However, the buffer pool has been drawn upon in the past. So for our statistics,
we're going to use the Q2 complicance report mentioned above. Footnote `+`
reports that the forest buffer account, as of Q2 2020, had 24,079,774 credits.

From there, it's just a matter of summing up `ARB Offset Credits Issued` for
ACR260


In [None]:
total_buffer_pool = 24_079_774
proj_credits = forest_df[forest_df["OPR Project ID"] == proj_id][
    "ARB Offset Credits Issued"
].sum()
proj_frac = proj_credits / total_buffer_pool * 100

print(f"Remaining buffer pool (Q2 2020): {total_buffer_pool}")
print(f"{proj_id} Total Issued Credits: {proj_credits}")
print(f"ACR260 as a fraction of Buffer Pool: {proj_frac:.2f}%")

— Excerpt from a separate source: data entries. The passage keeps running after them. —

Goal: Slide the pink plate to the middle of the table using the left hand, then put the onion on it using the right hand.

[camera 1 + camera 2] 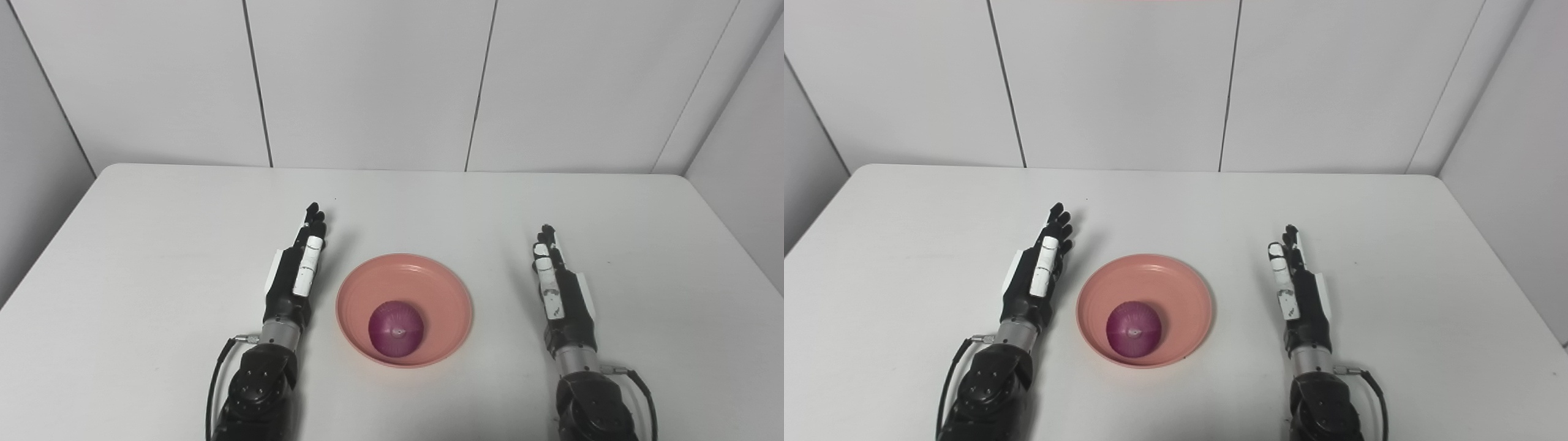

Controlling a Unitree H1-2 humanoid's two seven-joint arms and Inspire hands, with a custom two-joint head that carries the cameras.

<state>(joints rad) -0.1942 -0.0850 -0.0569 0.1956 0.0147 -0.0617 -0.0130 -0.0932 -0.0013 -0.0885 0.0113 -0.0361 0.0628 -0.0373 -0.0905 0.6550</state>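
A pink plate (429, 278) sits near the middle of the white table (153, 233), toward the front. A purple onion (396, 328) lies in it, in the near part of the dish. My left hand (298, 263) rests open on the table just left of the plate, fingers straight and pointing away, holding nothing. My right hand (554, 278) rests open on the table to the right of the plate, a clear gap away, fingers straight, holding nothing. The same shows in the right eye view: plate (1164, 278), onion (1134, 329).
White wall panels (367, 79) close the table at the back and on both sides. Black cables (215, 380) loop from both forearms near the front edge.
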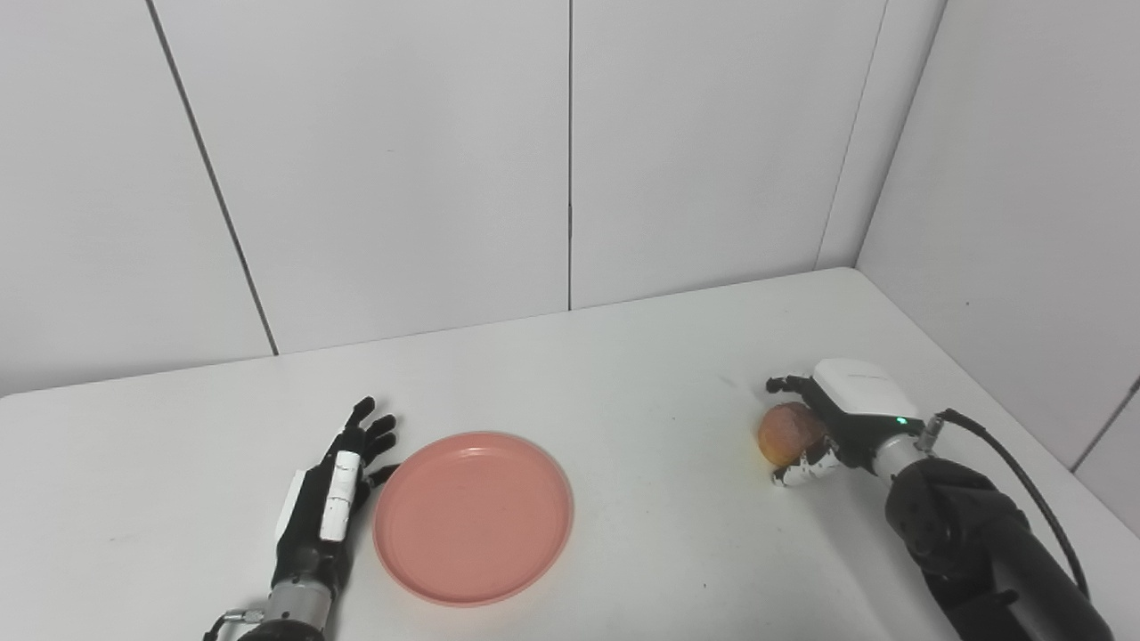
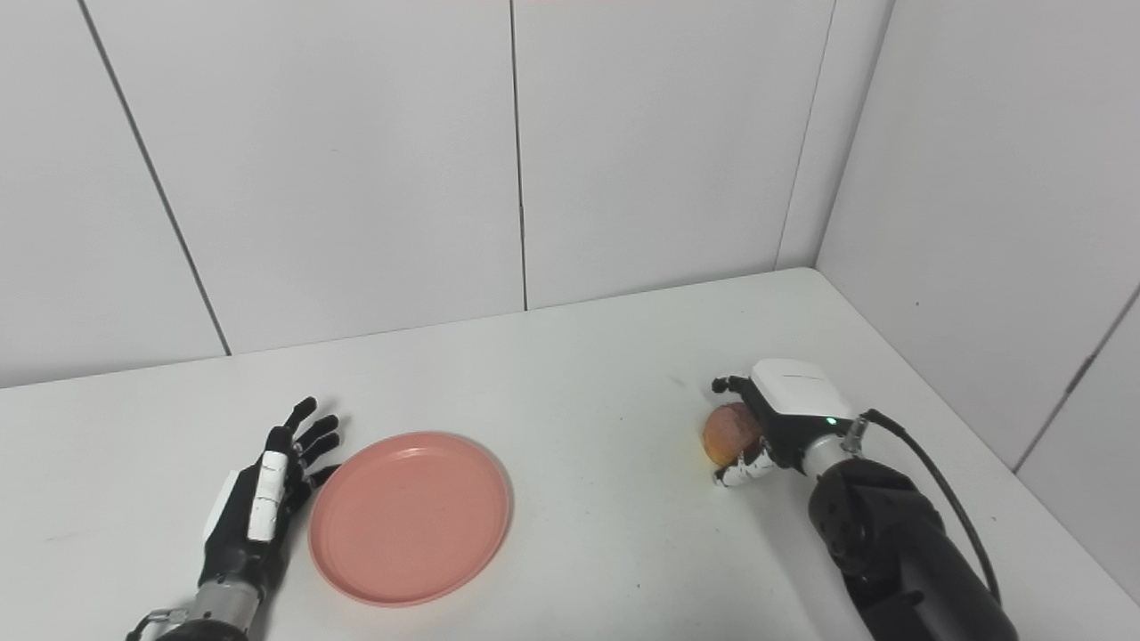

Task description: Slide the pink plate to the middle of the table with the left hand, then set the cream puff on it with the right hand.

## Double Check Offset Issued vs Buffer Pool

We also wanted to make sure that `ARB Offset Credits Issued` represented 100
percent of the credits generated by the project, including both the credits
awarded to the offset project operator and the credits reserved for the buffer
pool. To double check that this thinking is correct, we calculate
`buffer_contrib` as the ratio of `Forest Buffer Account Contribution` and
`ARB Offset Credits Issued`. If `ARB Offset Credits Issued` represents the full
allocation of credits generated by a project (prior to some credits being set
aside for the buffer pool), that ratio should range mostly between 12 and 20
percent, which is indeed the case.


In [None]:
forest_df.loc[:, "buffer_contrib"] = (
    forest_df["Forest Buffer Account Contribution"]
    / forest_df["ARB Offset Credits Issued"]
).copy()
display(forest_df["buffer_contrib"].astype(float).describe())

In [None]:
g = forest_df["buffer_contrib"].hist(color=c["red"])
g.grid(None)
g.spines["top"].set_visible(False)
g.spines["right"].set_visible(False)